9. The apparatus of claim 8, further comprising a display to display text from the speech to text conversion engine.

10. The apparatus of claim 8, further comprising a keypad to receive input text from a user.

11. The apparatus of claim 8, wherein the user interface is operable to receive a user selection of a mode before the apparatus receives a call from another apparatus.

12. The apparatus of claim 8, wherein the user interface is operable to receive a user selection of a mode after the apparatus receives a call from another apparatus.

13. A network apparatus comprising:

a vocoder operable to convert packets into speech signals;

a speech to text conversion engine operable to convert speech to text;

a selection unit operable to switch between first and second modes, wherein the first mode enables the vocoder, and a second mode enables the vocoder and the speech to text conversion engine; and

14. The network apparatus of claim 13, further comprising a text to speech conversion engine operable to convert text to speech, wherein the selection unit is operable to switch to a third mode where the vocoder and both conversion engines are enabled.

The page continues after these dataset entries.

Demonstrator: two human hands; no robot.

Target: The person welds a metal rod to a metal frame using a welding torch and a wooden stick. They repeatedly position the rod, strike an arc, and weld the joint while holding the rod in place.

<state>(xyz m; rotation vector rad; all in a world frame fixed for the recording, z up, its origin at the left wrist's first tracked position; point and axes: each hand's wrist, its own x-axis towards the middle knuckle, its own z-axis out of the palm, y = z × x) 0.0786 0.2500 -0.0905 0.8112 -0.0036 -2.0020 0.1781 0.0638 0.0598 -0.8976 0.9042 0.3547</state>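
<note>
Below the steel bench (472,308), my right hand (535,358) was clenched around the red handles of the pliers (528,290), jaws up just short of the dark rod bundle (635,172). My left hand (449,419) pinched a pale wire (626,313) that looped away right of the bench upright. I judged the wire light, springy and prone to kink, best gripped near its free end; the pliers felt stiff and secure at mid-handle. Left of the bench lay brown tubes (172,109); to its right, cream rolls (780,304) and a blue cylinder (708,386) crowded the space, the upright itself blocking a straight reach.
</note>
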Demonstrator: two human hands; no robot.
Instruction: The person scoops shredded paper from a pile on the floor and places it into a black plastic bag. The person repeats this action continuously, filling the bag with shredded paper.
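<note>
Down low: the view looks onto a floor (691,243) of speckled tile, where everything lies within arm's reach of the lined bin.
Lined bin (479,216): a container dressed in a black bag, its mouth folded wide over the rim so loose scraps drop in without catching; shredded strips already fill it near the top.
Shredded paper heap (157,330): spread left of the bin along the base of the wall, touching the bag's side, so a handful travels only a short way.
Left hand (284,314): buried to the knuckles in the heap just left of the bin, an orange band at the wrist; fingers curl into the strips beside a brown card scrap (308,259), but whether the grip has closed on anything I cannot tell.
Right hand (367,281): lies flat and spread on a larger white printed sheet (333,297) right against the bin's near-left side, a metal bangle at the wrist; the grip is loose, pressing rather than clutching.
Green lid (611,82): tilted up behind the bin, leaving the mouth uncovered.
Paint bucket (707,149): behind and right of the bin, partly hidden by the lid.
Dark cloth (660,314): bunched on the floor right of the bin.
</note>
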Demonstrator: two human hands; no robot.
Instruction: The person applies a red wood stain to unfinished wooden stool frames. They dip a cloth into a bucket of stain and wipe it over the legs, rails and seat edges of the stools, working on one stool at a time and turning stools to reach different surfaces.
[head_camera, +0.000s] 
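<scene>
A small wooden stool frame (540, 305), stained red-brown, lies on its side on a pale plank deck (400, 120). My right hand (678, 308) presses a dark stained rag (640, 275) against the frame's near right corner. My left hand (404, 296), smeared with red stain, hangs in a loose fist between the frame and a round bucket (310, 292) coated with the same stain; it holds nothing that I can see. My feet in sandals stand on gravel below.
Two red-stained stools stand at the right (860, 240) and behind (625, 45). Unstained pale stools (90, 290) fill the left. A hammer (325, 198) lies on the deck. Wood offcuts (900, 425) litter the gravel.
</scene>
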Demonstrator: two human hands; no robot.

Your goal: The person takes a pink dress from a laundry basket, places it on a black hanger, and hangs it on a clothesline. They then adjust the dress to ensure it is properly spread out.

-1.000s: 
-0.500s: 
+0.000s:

15. The network apparatus of claim 14, further comprising a voice synthesizer operable to synthesize a user's voice from text converted to speech.

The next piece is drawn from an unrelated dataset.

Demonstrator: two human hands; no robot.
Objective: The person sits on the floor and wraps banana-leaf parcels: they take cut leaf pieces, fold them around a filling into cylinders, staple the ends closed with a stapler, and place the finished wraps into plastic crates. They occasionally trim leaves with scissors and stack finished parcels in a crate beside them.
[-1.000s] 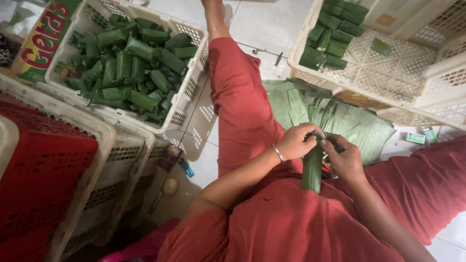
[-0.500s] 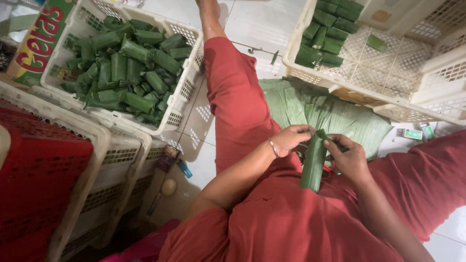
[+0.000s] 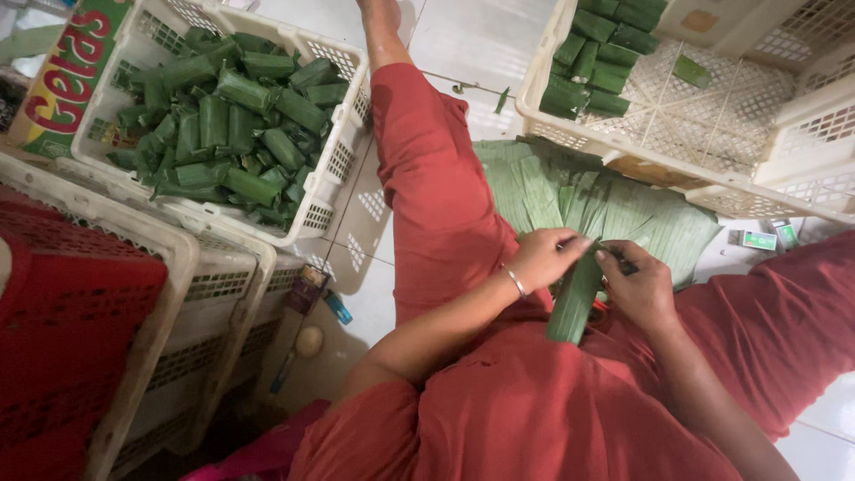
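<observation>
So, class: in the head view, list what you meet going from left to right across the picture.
Red crate → white crate of loose green leaf rolls → left hand → leaf roll being wrapped → right hand → white crate with neatly stacked rolls.

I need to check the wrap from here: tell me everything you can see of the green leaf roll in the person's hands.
The leaf roll is a slim tube of green leaf, with fine ribs running along its length. It stands tilted, top end leaning right, above the red-clothed lap. The left hand grips its upper part from the left; the right hand meets it from the right, fingers pinching the top end. Its lower end is free. Flat leaves lie behind it.
</observation>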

16. The network apparatus of claim 15, wherein the voice synthesizer is operable to receive and store voice characteristics of a user's voice.

17. The network apparatus of claim 13, further comprising a controller operable to receive a request from a communication device to convert speech to text.

18. The network apparatus of claim 13, further comprising a controller operable to receive a request from a communication device to convert text to speech.

19. A method comprising:

receiving encoded speech packets;

converting the received encoded speech packets into speech signals; and

receiving a user selection of a mode from among a plurality of modes, wherein a first mode enables speech to text conversion, a second mode enables text to speech conversion, and a third mode enables speech to text and text to speech conversion.

20. The method of claim 19, further comprising receiving a user selection for a mode before receiving an incoming call.

21. The method of claim 19, further comprising receiving a user selection for a mode after receiving an incoming call.